Conseil d’Etat, ordonnance du 19 février 2026 Société Protectrice des Animaux du Roannais n°511614

En 2021 la chienne Tokyo a été recueillie par l’association Société Protectrice des Animaux du Roannais. Le 28 novembre 2025, l’animal a mordu un policier municipal circulant à vélo. Le 17 décembre 2025 le maire de Roanne a adopté un arrêté mettant en demeure le président de l’association Société Protectrice des Animaux du Roannais de faire procéder à l’euthanasie de cet animal dans un délai de huit jours à compter de la notification de l’arrêté. 

Pour rappel le maire peut ordonner l’euthanasie d’un animal présentant un danger grave et immédiat selon l’article L. 211-11 du Code rural et de la pêche maritime

L’association a saisi le juge des référés libertés pour suspendre l’exécution de cet arrêté.
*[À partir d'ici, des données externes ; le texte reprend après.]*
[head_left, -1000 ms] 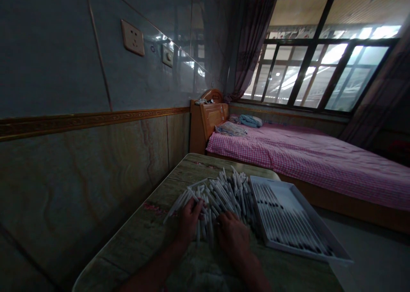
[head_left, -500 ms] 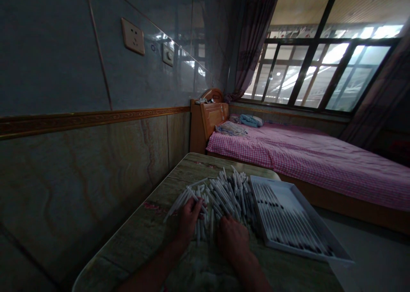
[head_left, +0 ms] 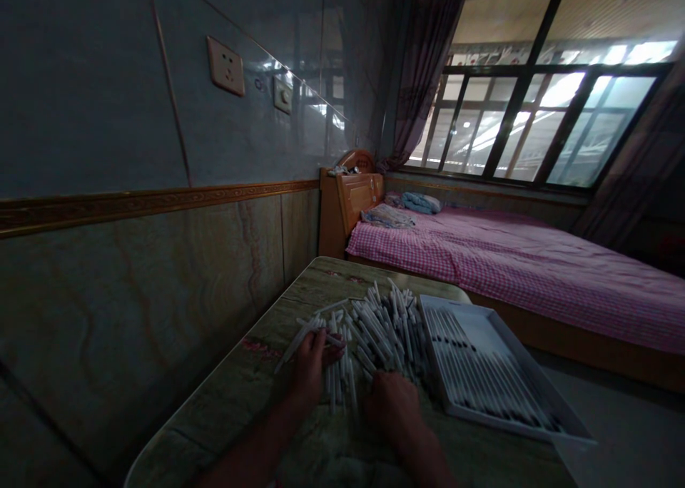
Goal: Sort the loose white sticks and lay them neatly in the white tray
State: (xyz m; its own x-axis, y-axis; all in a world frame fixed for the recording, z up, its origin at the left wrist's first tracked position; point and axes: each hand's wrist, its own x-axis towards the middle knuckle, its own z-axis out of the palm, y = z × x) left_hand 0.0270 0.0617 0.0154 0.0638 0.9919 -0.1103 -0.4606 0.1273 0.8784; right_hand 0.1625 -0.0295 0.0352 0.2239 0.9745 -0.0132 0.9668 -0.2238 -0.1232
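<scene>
A heap of slim white pens (head_left: pixel 382 324) lies on the table in front of me, several with dark ends. At the heap's left side, my left hand (head_left: pixel 313 363) is closed around white pens, and one pokes out past the fingertips. Looser pens (head_left: pixel 337 384) lie just right of it, pointing toward me. My right hand (head_left: pixel 393 402) is curled at the heap's near edge, knuckles up; its fingertips are hidden, so what it holds cannot be made out. To the right stands a shallow white tray (head_left: pixel 511 420) with pens laid side by side in two rows.
The marble-patterned table (head_left: pixel 214 417) has a rounded edge and stands near the tiled wall (head_left: pixel 160 274). Beyond it is a bed (head_left: pixel 481 260) with a pink checked cover. The tray's near right corner reaches past the table edge.
My right hand has drawn back slightly toward me from the heap. The pen at my left hand has turned to lie flatter, and the loose pens beside it have shifted. The view has moved slightly.
</scene>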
Le Tribunal administratif a rejeté la demande, l’association a formé un appel. 

Le 19 février 2026 le juge du référé-liberté du Conseil d’État a suspendu l’exécution de l’arrêté du 17 décembre 2025. 

Le juge du référé liberté qualifie pour la première fois de “liberté fondamentale” au sens de l’article L. 521-2 du Code de justice administrative, le droit au droit au respect de son droit de propriété d’un animal et de son droit à la vie privée compte tenu du lien affectif particulier établi avec lui. 

Cette reconnaissance d’une nouvelle liberté fondamentale met en lumière le statut ambigu de l’animal, à la fois un bien sur lequel on exerce un droit de propriété mais également un être auquel on témoigne de l’affection. 

(Précision : en effet, depuis une loi de 2015 l‘article 515-14 du Code civil dispose que les animaux sont des êtres vivants doués de sensibilité, mais qu’ils demeurent soumis au régime des biens.

L’ordonnance du Conseil d’État est dans une lignée jurisprudentielle qui démontre que les animaux, surtout ceux de compagnie, sont en réalité parfois exclus du régime des biens en raison du lien qu’ils ont avec leur maître, comme peut en témoigner l’affaire du bichon frisé).

Le juge du référé liberté a ici reconnu que l’atteinte a cette liberté, en ordonnant l’euthanasie du chien, était disproportionnée compte tenu des analyses comportementales réalisées par le vétérinaire qui ne préconisait pas de réaliser des mesures d’euthanasie.